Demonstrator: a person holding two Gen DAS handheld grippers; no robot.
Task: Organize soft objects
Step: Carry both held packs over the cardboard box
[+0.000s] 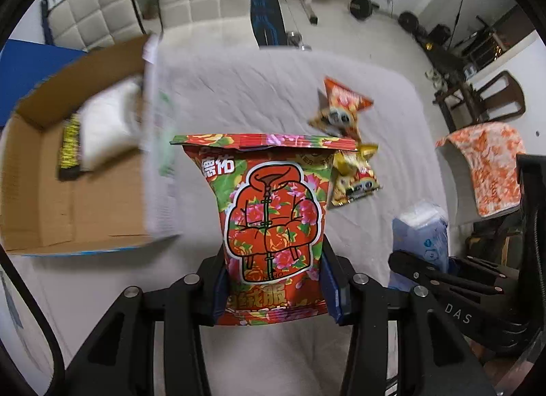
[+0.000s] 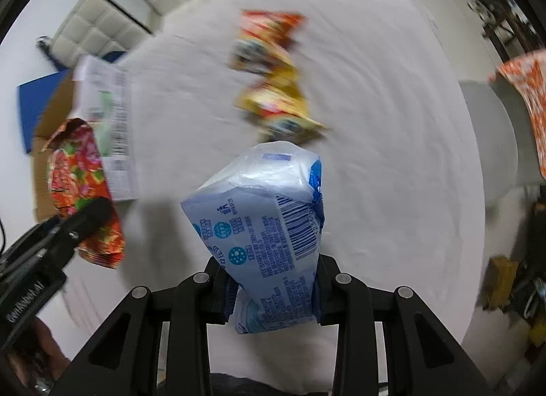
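- A red flowered packet (image 1: 273,222) was held at the lower centre of the left view, clamped between the fingers of the left gripper (image 1: 274,297), above the white cloth (image 1: 259,95).
- A blue-and-white tissue pack (image 2: 262,225) was pinched by the right gripper (image 2: 273,293) at the lower centre of its view.
- Yellow snack bags (image 1: 344,143) lay on the cloth at right of centre.
- A cardboard box (image 1: 44,191) with a white bundle (image 1: 109,123) inside stood at left.

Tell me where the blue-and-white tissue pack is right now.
The tissue pack is clamped in the right tool, lifted above the white sheet, with the yellow snack bags beyond it and the red floral bag to its left.
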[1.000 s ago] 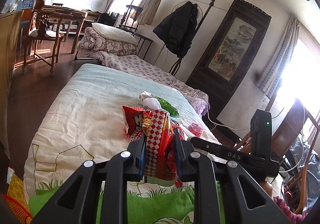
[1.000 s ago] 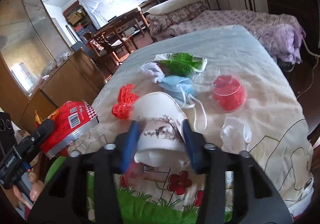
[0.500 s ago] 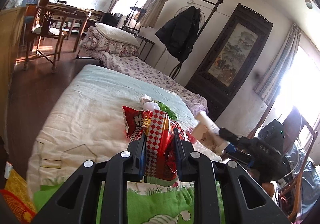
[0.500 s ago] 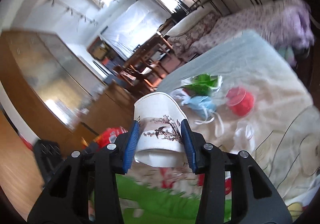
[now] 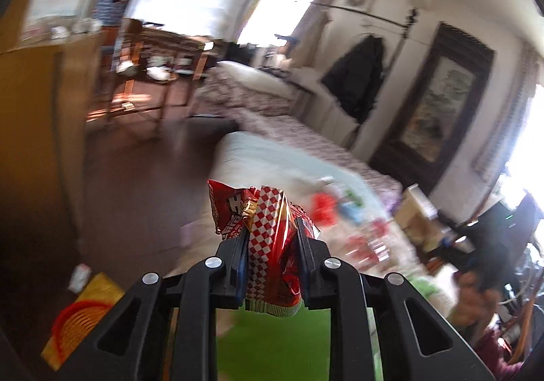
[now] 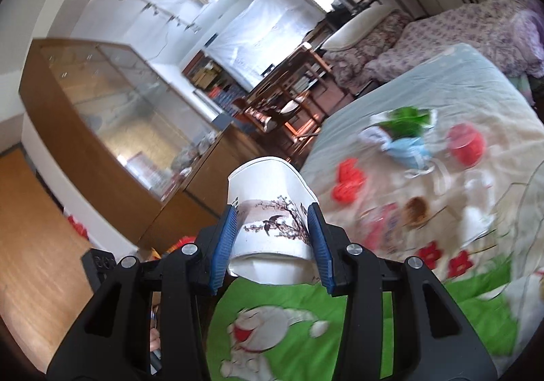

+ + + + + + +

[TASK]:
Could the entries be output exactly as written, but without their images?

[RESPONSE AREA]:
Demonstrator: a person holding two Gen DAS handheld grippers; no robot.
Task: Organize soft objects
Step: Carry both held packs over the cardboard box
[+0.000s] 
[+0.000s] 
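- A red flowered packet (image 1: 273,222) was held at the lower centre of the left view, clamped between the fingers of the left gripper (image 1: 274,297), above the white cloth (image 1: 259,95).
- A blue-and-white tissue pack (image 2: 262,225) was pinched by the right gripper (image 2: 273,293) at the lower centre of its view.
- Yellow snack bags (image 1: 344,143) lay on the cloth at right of centre.
- A cardboard box (image 1: 44,191) with a white bundle (image 1: 109,123) inside stood at left.

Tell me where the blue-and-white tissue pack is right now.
The tissue pack is clamped in the right tool, lifted above the white sheet, with the yellow snack bags beyond it and the red floral bag to its left.
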[1.000 s ago] 
[1.000 s ago] 
[0.500 s ago] 
[0.500 s ago] 
[now] 
[now] 

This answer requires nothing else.